Brief ▸
Begin the copy at the line containing "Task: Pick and" in the data below and end it at the line containing "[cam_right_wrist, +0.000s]", keeping each line exact and leaving out pictures.

═════ Input material

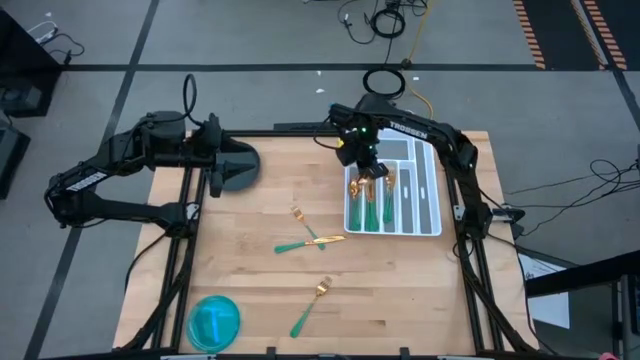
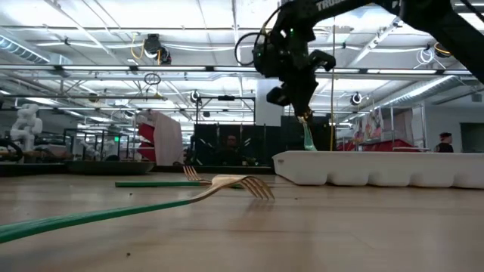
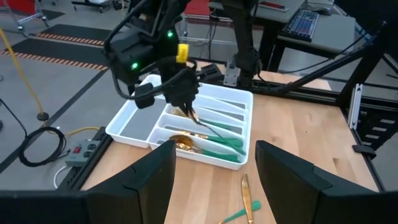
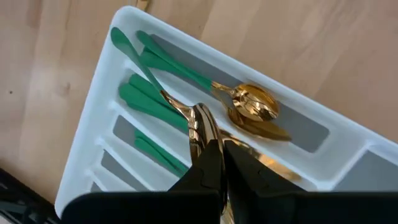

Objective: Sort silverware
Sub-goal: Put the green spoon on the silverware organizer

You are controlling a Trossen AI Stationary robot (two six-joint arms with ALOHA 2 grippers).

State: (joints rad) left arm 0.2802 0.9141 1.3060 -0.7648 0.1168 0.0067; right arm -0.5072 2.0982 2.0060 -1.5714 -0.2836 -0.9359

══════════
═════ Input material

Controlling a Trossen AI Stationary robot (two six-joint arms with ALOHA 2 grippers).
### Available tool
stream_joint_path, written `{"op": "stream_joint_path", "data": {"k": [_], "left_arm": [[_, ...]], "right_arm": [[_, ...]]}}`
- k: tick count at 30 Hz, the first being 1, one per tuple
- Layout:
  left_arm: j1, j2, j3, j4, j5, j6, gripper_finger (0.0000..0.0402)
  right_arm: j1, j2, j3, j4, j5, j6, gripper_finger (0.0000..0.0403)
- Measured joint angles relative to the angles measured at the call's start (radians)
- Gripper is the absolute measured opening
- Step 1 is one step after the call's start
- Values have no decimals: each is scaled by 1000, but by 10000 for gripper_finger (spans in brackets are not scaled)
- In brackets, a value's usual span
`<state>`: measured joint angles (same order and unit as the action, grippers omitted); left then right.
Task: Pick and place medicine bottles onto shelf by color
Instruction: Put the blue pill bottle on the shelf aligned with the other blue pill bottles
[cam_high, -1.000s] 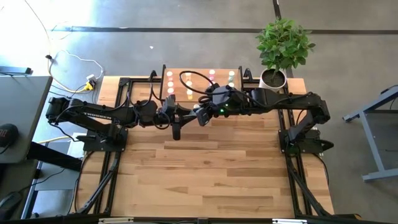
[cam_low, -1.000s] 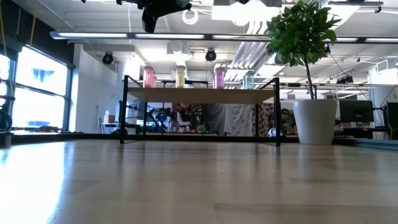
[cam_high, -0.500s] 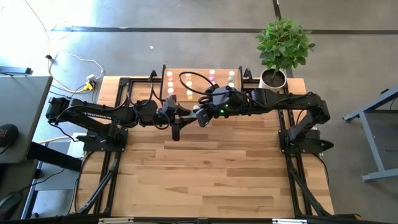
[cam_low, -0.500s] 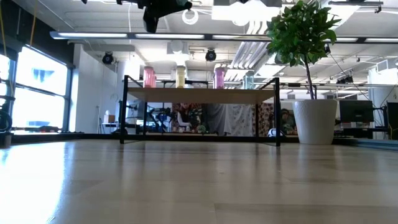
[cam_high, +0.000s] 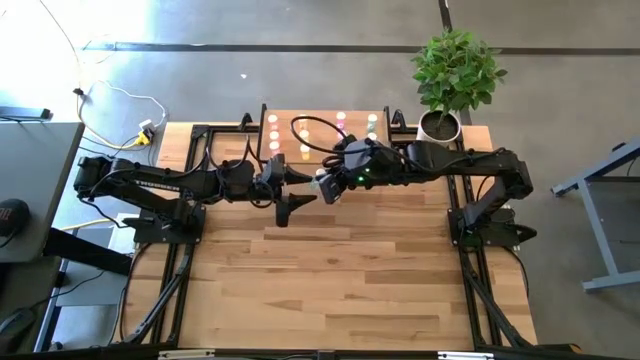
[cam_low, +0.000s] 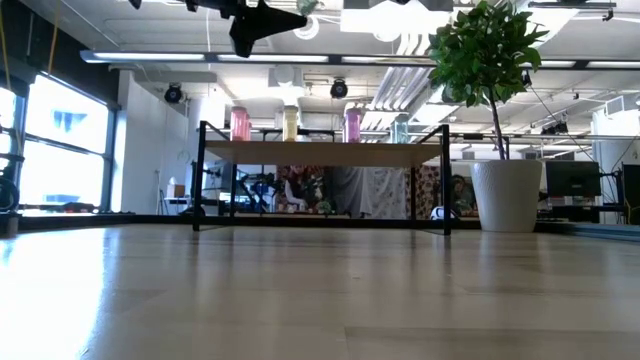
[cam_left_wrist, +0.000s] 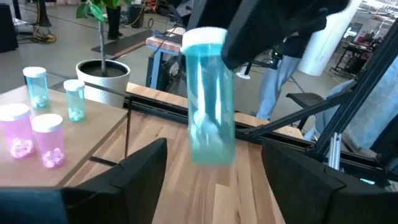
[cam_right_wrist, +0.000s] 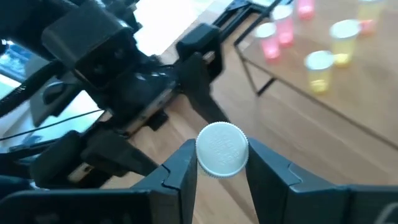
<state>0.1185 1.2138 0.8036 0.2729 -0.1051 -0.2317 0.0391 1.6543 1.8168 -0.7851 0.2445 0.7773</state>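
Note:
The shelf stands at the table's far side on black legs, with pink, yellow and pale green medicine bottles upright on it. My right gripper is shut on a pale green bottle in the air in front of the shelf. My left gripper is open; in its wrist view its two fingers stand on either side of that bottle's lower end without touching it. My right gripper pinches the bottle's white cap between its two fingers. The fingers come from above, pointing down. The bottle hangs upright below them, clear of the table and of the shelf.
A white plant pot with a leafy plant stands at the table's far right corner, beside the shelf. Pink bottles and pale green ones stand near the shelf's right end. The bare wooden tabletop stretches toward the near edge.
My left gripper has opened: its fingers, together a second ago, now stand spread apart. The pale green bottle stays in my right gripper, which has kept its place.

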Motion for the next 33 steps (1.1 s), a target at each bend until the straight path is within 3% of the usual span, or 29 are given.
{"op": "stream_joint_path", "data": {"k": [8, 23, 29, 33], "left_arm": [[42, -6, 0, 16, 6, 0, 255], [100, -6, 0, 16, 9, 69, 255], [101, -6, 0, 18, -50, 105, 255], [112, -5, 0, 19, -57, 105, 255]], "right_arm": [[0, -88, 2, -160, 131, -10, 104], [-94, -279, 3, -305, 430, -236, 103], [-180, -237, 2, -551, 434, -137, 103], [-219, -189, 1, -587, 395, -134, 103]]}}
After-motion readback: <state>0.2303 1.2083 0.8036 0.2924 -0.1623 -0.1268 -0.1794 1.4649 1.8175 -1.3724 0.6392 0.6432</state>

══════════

Exercise output ▸
Task: Pick and place medicine bottles onto shelf by color
Instruction: Put the blue pill bottle on the shelf aligned with the other blue pill bottles
[cam_high, -1.000s] 
[cam_low, -1.000s] 
[cam_high, -0.500s] 
[cam_low, -0.500s] 
[cam_high, +0.000s] 
[cam_low, +0.000s] 
[cam_left_wrist, +0.000s] 
[cam_right_wrist, +0.000s] 

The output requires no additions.